Here we used the following quasi-taxonomic groups: (1) Coleoptera and Odonata, (2) Crustaceans, (3) Diptera and Hemiptera, (4) Ephemeroptera, (5) Hydracarina, (6) non-arthropods, (7) Trichoptera and Plecoptera. These groups were chosen as analysis showed that most species within them had similar 72-h LC50 values and the variance in LC50 within these groups was broadly similar (see results). The only difference between the analysis used here and Hickey et al. [32] is that the latter used expert judgment of a group’s salinity sensitivity (on a scale of 0–10) to form a prior distribution of each group’s sensitivity, as adapted from Grist et al.[35]. Here we do not include expert judgments of salinity sensitivity, but rather assume that the quasi-taxonomic SSD means are exchangeable a priori. This is equivalent to the statement that we would not change our prior beliefs over the collection of mean log10 LC50s from the individual species-subsets, where in this case the subsets are defined according the aforementioned quasi-grouping. By making this assumption, we can envisage the quasi-taxonomic group means as a random sample from a hyper-population. In other words, on a log10 scale each quasi-taxonomic group SSD mean parameter is assumed to come from a normal distribution with a grand mean parameter (a measure of the overall sensitivity for the assemblage) and standard deviation – the hyper-parameters for the model.
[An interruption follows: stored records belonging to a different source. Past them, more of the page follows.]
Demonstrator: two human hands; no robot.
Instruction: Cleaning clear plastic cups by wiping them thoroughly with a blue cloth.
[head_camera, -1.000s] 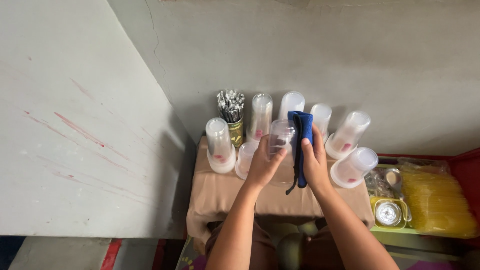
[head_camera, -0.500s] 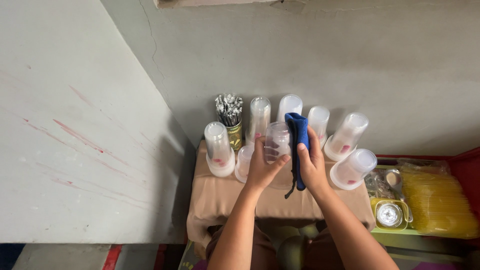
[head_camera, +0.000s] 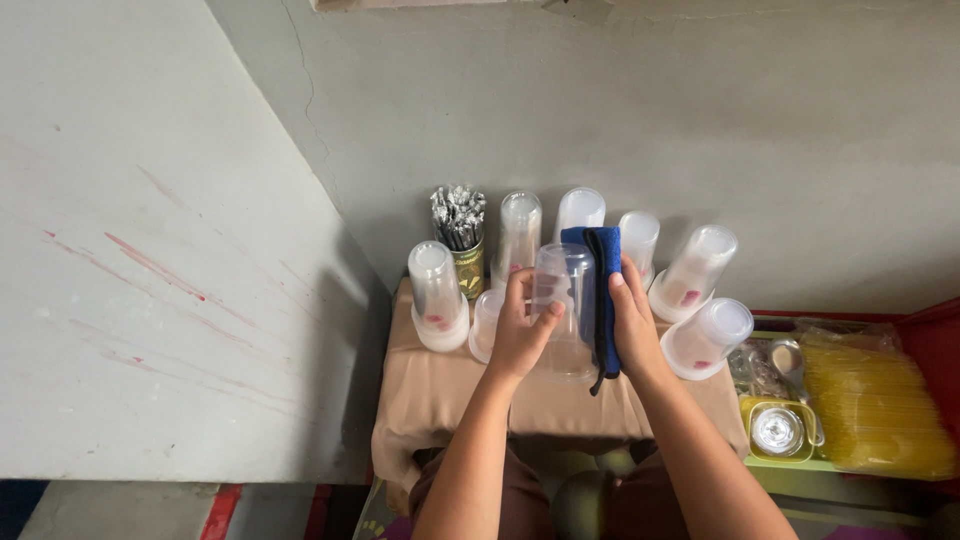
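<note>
Where my right hand (head_camera: 636, 325) presses the blue cloth (head_camera: 598, 290), its palm is hidden behind the fabric, and the cloth covers the right side of the clear plastic cup (head_camera: 563, 310). Item held: one cup, see-through, slightly cloudy, tall and tapered, mouth down, raised above the counter (head_camera: 430, 400) at its middle. My left hand (head_camera: 520, 335) is closed round the cup's left wall, thumb across the front. My right hand is flat against the cloth, fingers up. Behind: upturned cups (head_camera: 437, 295) in a row, tin of wrapped straws (head_camera: 460, 235). The counter's front edge is draped in tan cloth; what lies beneath is hard to make out.
</note>
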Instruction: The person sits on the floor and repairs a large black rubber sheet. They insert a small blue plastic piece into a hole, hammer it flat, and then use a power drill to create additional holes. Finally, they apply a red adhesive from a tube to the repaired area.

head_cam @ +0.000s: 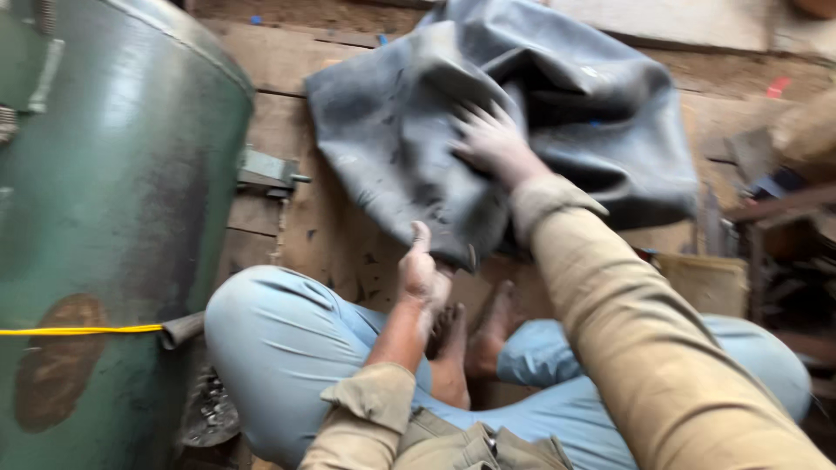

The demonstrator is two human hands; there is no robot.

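Observation:
A big dark grey rubber inner tube (pixel 383 113) lies folded and limp on the wooden floor in front of me. My left hand (pixel 423 271) pinches its near edge, thumb on top. My right hand (pixel 493 141) rests flat on the tube's upper fold, fingers spread. I sit cross-legged in light blue trousers, with my bare feet (pixel 470 339) just below the tube's near edge.
A large green metal tank (pixel 104 218) stands close at the left, with a yellow cord (pixel 78 330) across it and a metal bracket (pixel 266 170) at its side. Wooden floorboards (pixel 279 61) run beneath. Cluttered tools and boxes (pixel 766 218) sit at the right.

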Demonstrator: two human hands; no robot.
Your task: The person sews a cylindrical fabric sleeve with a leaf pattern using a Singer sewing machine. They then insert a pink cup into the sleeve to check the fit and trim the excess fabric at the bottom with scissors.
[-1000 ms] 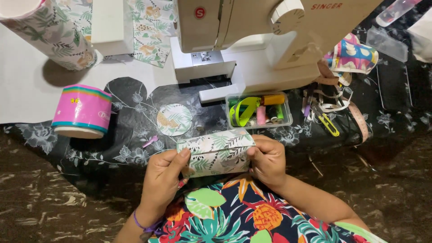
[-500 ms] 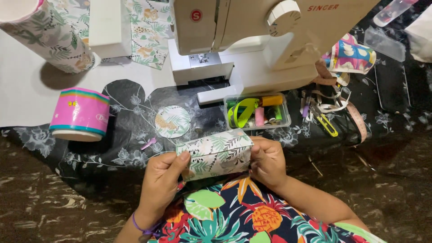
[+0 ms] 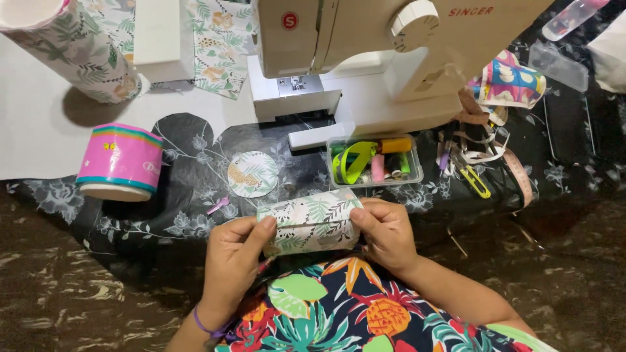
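Fabric tube (image 3: 310,221) between hands, left (image 3: 233,261), right (image 3: 386,233)

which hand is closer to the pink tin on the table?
Left. The left hand grips the left end of the leaf-print fabric tube, right of and below the pink tin. The right hand holds the tube's far end, farther right.

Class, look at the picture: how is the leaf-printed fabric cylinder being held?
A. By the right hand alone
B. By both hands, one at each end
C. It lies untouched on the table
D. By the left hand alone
B: the leaf-printed fabric cylinder lies sideways above the lap, the left hand gripping its left end and the right hand its right end.
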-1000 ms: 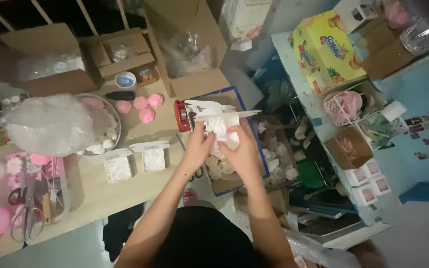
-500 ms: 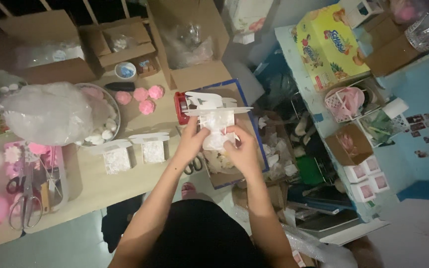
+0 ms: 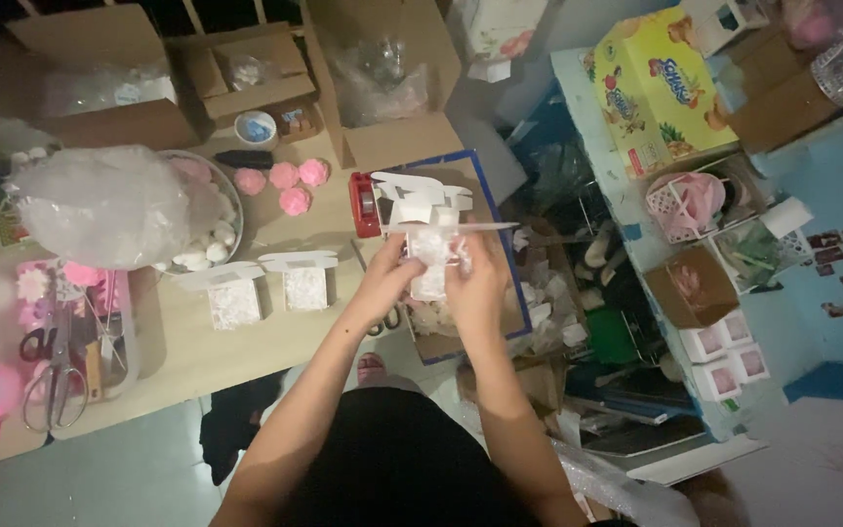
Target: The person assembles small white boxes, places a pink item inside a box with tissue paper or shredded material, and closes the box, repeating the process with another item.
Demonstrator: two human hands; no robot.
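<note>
Both my hands hold a small white gift box [image 3: 430, 256] with open top flaps above the table's right end. My left hand [image 3: 388, 277] grips its left side. My right hand [image 3: 477, 280] grips its right side, the fingers curled over the box front. A thin white flap sticks out to the right over my right hand. A red tape dispenser [image 3: 364, 204] lies just left of the box. Two more small white open-flap boxes [image 3: 270, 286] stand on the wooden table [image 3: 187, 351] to the left of my left hand.
A bowl with a clear plastic bag [image 3: 109, 205] and white balls sits at the left. Three pink flower shapes [image 3: 285, 183] lie behind. Scissors [image 3: 56, 381] rest in a tray at the far left. Cardboard boxes [image 3: 382, 88] line the back; a yellow carton [image 3: 658, 90] stands right.
The view has shifted slightly. My hands stay on the white box and have turned it a little, the right fingers closing further over its front.
</note>
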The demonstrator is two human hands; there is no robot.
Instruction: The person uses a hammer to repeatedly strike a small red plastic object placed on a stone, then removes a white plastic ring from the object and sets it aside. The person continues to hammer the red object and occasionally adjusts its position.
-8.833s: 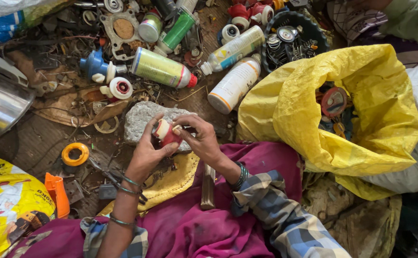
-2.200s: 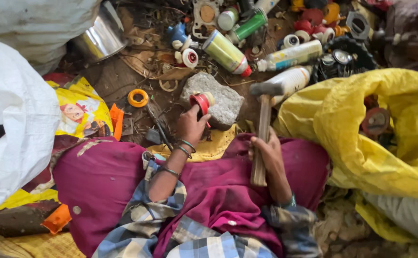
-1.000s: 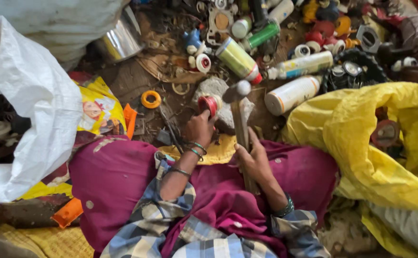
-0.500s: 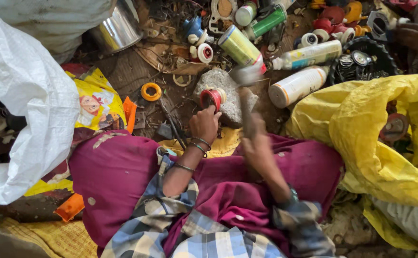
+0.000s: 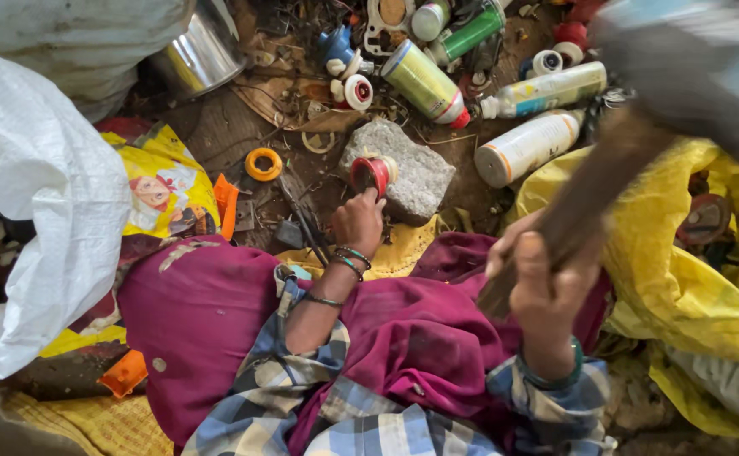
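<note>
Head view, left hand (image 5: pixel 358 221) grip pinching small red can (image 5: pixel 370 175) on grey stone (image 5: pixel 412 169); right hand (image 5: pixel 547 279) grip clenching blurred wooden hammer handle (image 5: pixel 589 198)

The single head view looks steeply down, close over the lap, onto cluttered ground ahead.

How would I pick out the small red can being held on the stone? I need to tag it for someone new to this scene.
Find the grey rough stone block on the dirt floor, above the magenta-clad lap. The left hand steadies a small red round can on its near-left edge. Unlike the long spray cans lying beyond, it is short and stubby.
</note>
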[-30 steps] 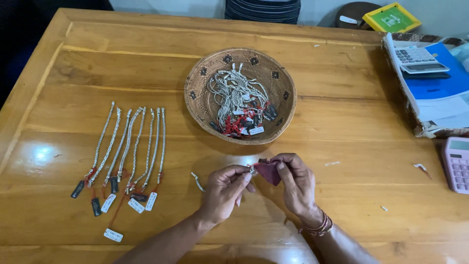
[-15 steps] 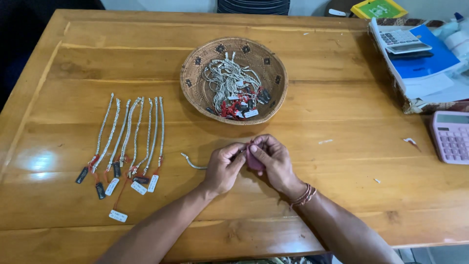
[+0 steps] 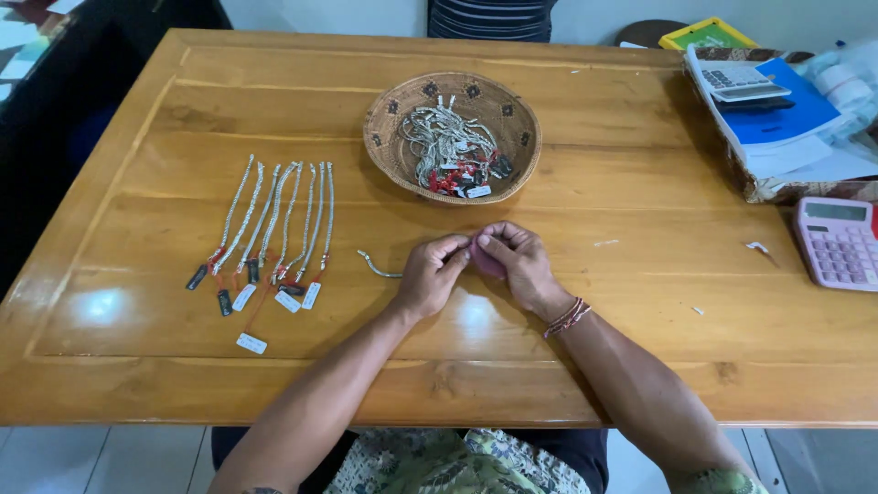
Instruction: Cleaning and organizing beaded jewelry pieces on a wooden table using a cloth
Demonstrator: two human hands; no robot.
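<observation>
Since a second ago the left hand (image 3: 432, 274) and right hand (image 3: 514, 263) are drawn together, fingertips pinching a silver chain (image 3: 377, 267) against a small maroon cloth (image 3: 485, 261), so polishing appears under way.

On the table (image 3: 640, 210), the basket (image 3: 384, 137) of chains sits at twelve o'clock from both hands; laid-out bracelets (image 3: 274, 220) at nine, calculator (image 3: 837, 242) at three.
</observation>
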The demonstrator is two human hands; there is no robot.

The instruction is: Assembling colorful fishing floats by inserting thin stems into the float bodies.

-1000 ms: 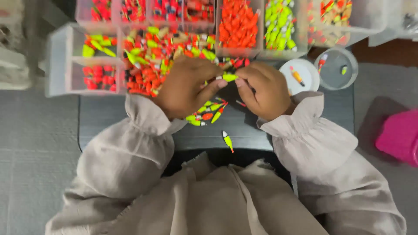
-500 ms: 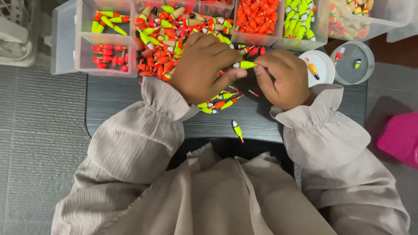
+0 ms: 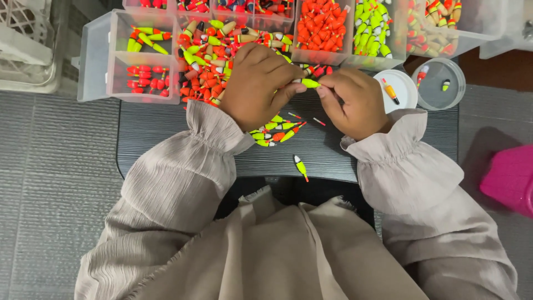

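Since the earlier frame the hands had moved a little lower in the head view, and the trays stood higher in the picture. I saw the left hand (image 3: 256, 83) and the right hand (image 3: 355, 103) meeting above the dark table (image 3: 161, 125). Both were closed, pinching the same small yellow-green float (image 3: 309, 83) between their fingertips. A loose pile of floats (image 3: 275, 130) lay just under the hands, and a single float (image 3: 300, 166) lay apart, nearer to the body. Clear compartment trays (image 3: 94, 61) with red and yellow floats stood behind, and a round white lid (image 3: 402, 89) lay beside the right hand.
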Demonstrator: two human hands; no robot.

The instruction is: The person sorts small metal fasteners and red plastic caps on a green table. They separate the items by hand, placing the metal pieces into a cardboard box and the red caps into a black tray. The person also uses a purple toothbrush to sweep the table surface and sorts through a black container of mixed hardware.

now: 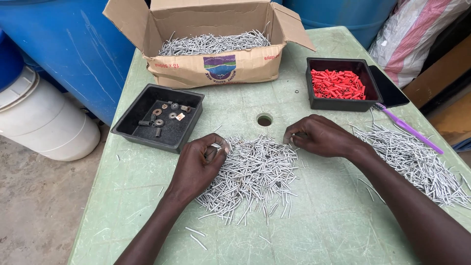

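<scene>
Left hand sat at the left edge of the central pile of grey nails, fingers curled in, thumb and forefinger pinching a few nails near the top of the pile. Right hand rested on the pile's far-right edge, fingers bent down and closed on nails there; exact count hidden under the fingers. Both forearms came in from the near edge, right one crossing the near-right corner.

The pile lay loose in the middle of the green plastic table, a few stray nails scattered on the near side. Just beyond the pile, between the hands, was the round hole in the tabletop.

Second heap of nails spread on the right, well apart from the central pile. Purple toothbrush lay along that heap's far edge.

Black tray, far-left of the left hand, held a few small washers and dark bits. Black tray with red plastic plugs stood far-right, beyond the right hand, a dark flat slab just beside it.

Open cardboard box at the far edge, filled with more nails. Blue barrel and white bucket stood left of the table; striped sack at far right.
</scene>
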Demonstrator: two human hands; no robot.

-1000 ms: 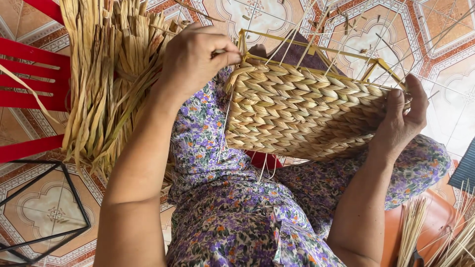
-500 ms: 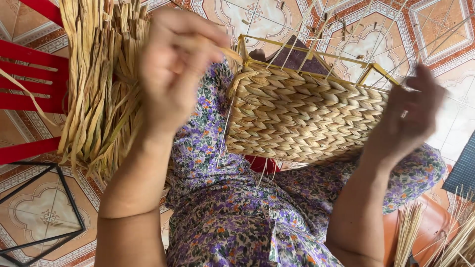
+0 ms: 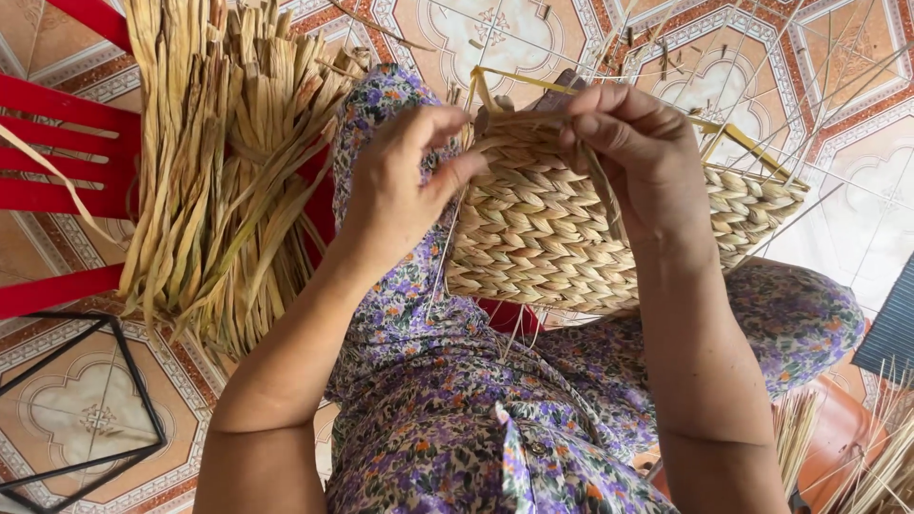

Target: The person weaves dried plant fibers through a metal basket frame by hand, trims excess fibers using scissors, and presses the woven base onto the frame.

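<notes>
The half-woven basket of pale, flattened straw plait point(image 3: 571, 238) rested on the person's lap, tilted on its side against the purple-flowered dress point(image 3: 457, 419), with thin yellow frame rods and bare wire uprights point(image 3: 743, 143) jutting from its unfinished rim. The left hand point(image 3: 405, 186) pinched a strand at the basket's upper left edge, thumb pressed against the weave, fingers closed narrowly. The right hand point(image 3: 638, 157) curled over the top rim, gripping a straw strand that ran down across the woven wall.

The basket looked light and fairly stiff where woven, since the frame held its shape; the loose strands seemed pliant but likely to crack if bent sharply. The woven wall or the framed rim seemed the safest places to grip, as the wire uprights would probably flex and poke.

Just beside the left arm, a thick bundle of dried flat straw leaves point(image 3: 224, 162) lay over a red slatted plastic chair point(image 3: 57, 133). A black wire frame point(image 3: 86, 400) stood on the patterned orange-and-cream tiled floor point(image 3: 533, 33), which was littered with straw bits. More thin stalks point(image 3: 876, 457) showed at lower right.
</notes>
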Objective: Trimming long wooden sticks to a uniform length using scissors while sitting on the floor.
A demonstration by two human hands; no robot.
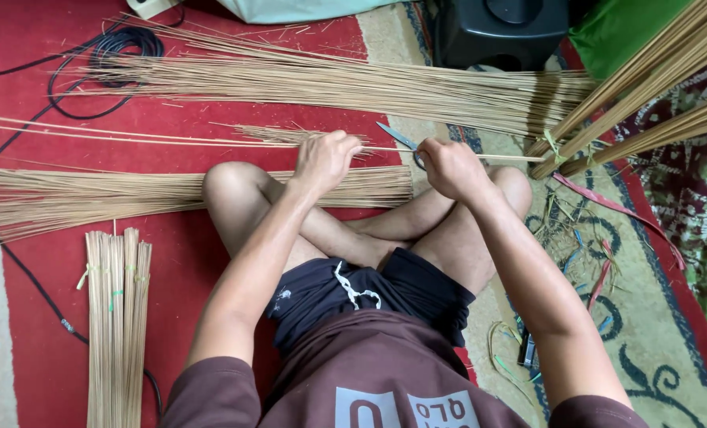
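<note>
You sit cross-legged on the red woven floor mat (187,87), dark shorts and brown shirt nearest the camera, both forearms reaching forward over your knees. Your left hand (324,161) is curled into a loose fist, knuckles up, fingers pressed together around a small handful of thin tan sticks (290,136) that run out to the left across the mat. Your right hand (451,168) is also closed, wrist bent slightly inward, gripping the handles of a pair of grey metal scissors (398,138); the blades point up and to the left, toward the sticks held in your left hand, just beside them. A single thin stick (496,157) passes from your hands out to the right.

Under your knees lies a flat spread of loose tan sticks (92,198). To your left, a tied bundle of cut tan sticks (117,317) lies lengthwise on the mat. Beyond your hands, a long, wide sheaf of tan sticks (329,83) crosses the mat, with a coiled black cable (116,47) at its far left end. At the far right, thick tied bundles of long sticks (646,87) slant upward.
</note>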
Fitting a Bayesian model requires the specification of prior distributions over parameters. We used standard non-informative prior distributions: over the homogenous per-quasi-taxonomic SSD variance parameter (Inverse-Gamma with shape and rate parameter set to 0.001); over the hyper-population grand mean (a normal distribution with mean zero and variance 106). The hyper-population standard deviation was assigned a Uniform (0, 10) distribution based on the reasoning of Gelman [36]. A basic sensitivity analysis to the prior distributions (Gamma vs. uniform etc.) was made based on quasi-taxonomic grouping, and no significant differences were found. Analysis was performed using Markov chain Monte Carlo sampling applied in R2WinBUGS [37] in R [38].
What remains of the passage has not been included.